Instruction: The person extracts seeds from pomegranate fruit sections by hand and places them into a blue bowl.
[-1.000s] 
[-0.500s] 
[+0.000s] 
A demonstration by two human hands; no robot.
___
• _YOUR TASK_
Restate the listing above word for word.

• _REPLY_
Instruction: The person extracts seeds from pomegranate fruit sections by hand and places them into a blue bowl.
[-1.000s] 
[-0.500s] 
[+0.000s] 
A demonstration by two human hands; no robot.

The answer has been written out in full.